Jobs is the college dropout that changed the world and reshaped our lives.Every day we use his products. When we switch on our phones, his little apple greets us. We download and carry our music in our pockets. You are reading this review because of Steve Jobs – I even typed it on my Mac. He is the college dropout that changed the world and reshaped our lives.
Director Joshua Michael Stern and first-time screenwriter Matt Whiteley takes us on a journey throughout the life of this tech guru and focuses on the more pivotal moments, although they really turn out to be just snapshots of this complex man, which leave you wanting to know more.

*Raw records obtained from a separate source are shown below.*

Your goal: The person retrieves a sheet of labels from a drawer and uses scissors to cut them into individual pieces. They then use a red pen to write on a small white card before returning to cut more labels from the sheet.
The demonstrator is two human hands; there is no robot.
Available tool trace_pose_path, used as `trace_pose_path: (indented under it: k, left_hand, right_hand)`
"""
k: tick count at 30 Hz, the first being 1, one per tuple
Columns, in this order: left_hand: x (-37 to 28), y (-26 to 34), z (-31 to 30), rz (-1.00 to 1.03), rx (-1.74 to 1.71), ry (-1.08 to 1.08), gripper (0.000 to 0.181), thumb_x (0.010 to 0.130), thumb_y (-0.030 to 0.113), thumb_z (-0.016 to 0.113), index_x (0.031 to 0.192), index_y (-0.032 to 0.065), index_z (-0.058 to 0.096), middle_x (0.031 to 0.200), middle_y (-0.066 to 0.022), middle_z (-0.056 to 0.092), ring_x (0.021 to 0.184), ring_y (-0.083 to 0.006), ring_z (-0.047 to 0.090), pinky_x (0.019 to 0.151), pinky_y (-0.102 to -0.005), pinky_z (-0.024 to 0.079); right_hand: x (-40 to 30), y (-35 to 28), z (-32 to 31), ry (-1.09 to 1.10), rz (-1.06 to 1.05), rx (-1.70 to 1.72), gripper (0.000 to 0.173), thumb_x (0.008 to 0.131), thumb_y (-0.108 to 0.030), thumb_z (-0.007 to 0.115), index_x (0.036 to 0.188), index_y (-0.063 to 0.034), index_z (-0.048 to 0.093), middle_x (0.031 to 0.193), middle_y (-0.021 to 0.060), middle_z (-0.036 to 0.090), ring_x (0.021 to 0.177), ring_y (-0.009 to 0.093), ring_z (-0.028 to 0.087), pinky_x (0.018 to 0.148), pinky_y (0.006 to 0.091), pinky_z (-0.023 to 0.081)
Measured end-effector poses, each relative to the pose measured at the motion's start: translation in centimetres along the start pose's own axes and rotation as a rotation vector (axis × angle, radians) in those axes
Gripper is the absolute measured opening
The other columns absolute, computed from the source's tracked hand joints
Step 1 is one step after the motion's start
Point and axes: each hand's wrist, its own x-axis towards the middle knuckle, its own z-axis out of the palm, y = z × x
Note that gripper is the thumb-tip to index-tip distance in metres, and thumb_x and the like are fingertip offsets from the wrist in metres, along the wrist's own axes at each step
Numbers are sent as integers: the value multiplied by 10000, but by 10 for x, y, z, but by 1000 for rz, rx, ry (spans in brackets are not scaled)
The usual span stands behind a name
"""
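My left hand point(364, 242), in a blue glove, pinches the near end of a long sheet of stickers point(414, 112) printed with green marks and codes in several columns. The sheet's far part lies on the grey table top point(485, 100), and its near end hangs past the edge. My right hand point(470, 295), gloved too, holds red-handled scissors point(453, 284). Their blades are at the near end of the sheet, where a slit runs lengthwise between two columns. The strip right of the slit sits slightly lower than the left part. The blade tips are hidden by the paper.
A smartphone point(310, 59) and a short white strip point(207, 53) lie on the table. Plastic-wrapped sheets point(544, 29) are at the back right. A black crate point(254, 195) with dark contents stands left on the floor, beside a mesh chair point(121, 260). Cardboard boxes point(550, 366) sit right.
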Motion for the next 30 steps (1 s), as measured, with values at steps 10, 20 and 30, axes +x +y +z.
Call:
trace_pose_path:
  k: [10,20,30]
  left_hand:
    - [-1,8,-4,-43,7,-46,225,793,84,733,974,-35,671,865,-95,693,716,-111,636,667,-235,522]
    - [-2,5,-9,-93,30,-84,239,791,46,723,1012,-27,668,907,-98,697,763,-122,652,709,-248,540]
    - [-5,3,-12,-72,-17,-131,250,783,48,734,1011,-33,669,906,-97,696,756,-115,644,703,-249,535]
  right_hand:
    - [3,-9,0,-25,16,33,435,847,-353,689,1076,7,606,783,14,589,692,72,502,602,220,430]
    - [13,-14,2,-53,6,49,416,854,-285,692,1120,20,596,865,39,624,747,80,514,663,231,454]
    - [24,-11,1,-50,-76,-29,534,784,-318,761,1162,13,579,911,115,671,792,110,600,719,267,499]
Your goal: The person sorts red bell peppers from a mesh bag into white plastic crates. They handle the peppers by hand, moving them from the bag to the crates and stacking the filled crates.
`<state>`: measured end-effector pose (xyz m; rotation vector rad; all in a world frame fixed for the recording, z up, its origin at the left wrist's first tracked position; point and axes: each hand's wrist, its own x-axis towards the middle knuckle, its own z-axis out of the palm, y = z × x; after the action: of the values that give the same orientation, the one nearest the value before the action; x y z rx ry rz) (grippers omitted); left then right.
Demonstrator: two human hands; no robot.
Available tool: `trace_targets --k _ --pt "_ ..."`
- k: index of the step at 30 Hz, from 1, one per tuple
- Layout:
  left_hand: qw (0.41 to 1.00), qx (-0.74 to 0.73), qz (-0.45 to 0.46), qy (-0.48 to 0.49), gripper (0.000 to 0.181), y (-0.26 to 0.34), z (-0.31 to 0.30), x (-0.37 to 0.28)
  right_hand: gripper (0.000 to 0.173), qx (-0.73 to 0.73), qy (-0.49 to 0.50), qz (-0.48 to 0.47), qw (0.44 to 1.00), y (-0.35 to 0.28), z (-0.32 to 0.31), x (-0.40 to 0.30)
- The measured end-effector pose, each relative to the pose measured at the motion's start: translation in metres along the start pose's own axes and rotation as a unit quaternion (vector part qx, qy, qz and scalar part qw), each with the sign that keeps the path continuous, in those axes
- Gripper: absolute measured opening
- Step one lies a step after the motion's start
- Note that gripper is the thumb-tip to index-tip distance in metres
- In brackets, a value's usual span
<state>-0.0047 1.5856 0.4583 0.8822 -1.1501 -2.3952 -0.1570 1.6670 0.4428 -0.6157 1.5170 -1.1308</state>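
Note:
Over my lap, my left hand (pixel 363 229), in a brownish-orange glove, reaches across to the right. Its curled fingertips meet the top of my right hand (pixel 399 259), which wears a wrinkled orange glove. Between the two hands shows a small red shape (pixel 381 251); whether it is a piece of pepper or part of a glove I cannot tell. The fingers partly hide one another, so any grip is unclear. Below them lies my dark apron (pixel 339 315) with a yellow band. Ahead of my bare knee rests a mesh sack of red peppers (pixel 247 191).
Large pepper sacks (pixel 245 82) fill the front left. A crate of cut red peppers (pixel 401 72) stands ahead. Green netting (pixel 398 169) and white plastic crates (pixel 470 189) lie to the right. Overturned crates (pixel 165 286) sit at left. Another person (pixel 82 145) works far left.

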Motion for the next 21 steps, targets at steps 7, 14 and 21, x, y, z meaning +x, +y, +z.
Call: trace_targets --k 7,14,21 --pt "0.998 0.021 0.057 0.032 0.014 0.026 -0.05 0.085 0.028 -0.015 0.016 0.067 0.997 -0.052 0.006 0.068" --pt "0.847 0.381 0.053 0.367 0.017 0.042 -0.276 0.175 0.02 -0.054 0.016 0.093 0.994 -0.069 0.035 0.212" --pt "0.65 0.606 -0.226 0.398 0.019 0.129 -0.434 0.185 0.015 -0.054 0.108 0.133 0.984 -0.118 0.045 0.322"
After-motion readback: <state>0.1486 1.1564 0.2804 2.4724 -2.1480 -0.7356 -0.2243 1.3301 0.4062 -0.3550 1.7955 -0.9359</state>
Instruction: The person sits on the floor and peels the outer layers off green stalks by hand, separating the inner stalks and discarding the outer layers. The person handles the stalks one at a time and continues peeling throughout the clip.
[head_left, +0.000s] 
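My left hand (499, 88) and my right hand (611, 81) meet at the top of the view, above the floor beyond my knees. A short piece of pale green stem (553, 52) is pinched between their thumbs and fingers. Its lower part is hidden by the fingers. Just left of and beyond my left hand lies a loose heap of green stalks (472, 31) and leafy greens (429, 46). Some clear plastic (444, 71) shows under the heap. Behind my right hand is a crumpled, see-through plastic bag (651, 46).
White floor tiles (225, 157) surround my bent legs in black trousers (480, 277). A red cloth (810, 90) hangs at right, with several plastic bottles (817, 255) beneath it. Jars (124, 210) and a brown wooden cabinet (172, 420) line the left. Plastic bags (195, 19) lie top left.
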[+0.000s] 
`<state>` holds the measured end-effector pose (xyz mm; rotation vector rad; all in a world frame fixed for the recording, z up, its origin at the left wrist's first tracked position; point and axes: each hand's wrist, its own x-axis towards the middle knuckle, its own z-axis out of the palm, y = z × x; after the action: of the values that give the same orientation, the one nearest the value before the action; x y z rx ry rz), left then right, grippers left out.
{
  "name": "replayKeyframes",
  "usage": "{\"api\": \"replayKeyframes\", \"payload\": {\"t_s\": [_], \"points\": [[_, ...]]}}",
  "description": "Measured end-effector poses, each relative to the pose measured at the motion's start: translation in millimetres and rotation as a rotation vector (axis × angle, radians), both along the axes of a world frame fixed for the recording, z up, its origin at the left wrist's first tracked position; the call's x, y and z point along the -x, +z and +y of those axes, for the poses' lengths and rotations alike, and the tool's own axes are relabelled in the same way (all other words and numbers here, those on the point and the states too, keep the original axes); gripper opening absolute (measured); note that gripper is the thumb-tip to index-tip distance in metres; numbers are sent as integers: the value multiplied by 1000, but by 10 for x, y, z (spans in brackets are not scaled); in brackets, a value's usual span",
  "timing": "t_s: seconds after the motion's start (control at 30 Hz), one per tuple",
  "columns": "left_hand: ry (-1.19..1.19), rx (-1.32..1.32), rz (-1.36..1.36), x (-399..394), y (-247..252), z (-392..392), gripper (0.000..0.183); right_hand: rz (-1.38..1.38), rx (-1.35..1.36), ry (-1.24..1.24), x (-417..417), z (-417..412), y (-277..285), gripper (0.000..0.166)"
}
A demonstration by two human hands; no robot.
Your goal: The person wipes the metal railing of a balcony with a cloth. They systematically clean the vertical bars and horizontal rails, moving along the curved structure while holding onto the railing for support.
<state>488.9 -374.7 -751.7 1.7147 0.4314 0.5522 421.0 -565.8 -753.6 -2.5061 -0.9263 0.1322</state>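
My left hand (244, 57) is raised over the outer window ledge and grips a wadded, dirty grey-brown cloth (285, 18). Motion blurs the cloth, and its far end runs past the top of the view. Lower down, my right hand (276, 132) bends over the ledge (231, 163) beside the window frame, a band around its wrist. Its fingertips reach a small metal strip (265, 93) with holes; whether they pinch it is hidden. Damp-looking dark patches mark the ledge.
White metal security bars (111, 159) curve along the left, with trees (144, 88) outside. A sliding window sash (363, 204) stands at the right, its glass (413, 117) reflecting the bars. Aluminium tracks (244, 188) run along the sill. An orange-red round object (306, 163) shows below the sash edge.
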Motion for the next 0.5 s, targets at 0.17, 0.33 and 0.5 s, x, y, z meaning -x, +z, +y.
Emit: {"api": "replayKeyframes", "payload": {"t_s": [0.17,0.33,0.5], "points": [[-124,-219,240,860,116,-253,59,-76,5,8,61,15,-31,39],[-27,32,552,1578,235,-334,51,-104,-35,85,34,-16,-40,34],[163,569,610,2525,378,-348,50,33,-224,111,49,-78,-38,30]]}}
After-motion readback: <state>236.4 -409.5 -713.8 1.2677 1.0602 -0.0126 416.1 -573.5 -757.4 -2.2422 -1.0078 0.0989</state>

The movie begins in 2001, where Steve Jobs (Ashton Kutcher) is unveiling his new greatest invention, the iPod, to a group of applauding staffers. The film then flashbacks to 1971, where he is auditing classes at Reed College and taking LDS trips and a journey of enlightenment through India.
While working at Atari, he was bored and realized that he can not work for others and needs to be his own boss. He turned to his friend Steve Wozniak (Josh Gad) for help with a difficult project, and if he met the deadline, he would receive a $5,000 bonus, which they used to start their company, Apple, in his parents’ garage. The company really started to take-off when Mike Markkula (Dermot Mulroney) makes a huge investment.
Besides ignoring the last years of his life, each of his tumultuous personal relationships were underdeveloped and one-dimensional. They lacked the dramatic conflict that would have made the movie so much better. For a man who was always dangling over the edge and pushing his so-called friends/employees to their limits, it was all so fleeting.
Kutcher seemed to be really pushing the physicality of the role.I’m not a fan of Kutcher. He had his moments as Steve Job, but for the most part he seemed to be really pushing the physicality of the role. The disappointing element of the film is we never really get to see or discover what really makes this great innovator tick. It would have been interesting to explore why he was such a perfectionist, dictator, and a jerk. Mulroney was boring as Markkula, while Gad was the most relatable and had a few poignant scenes.
More than a biography, Jobs is really just a history lesson of Apple. Hopefully, Aaron Sorkin’s version will get it right.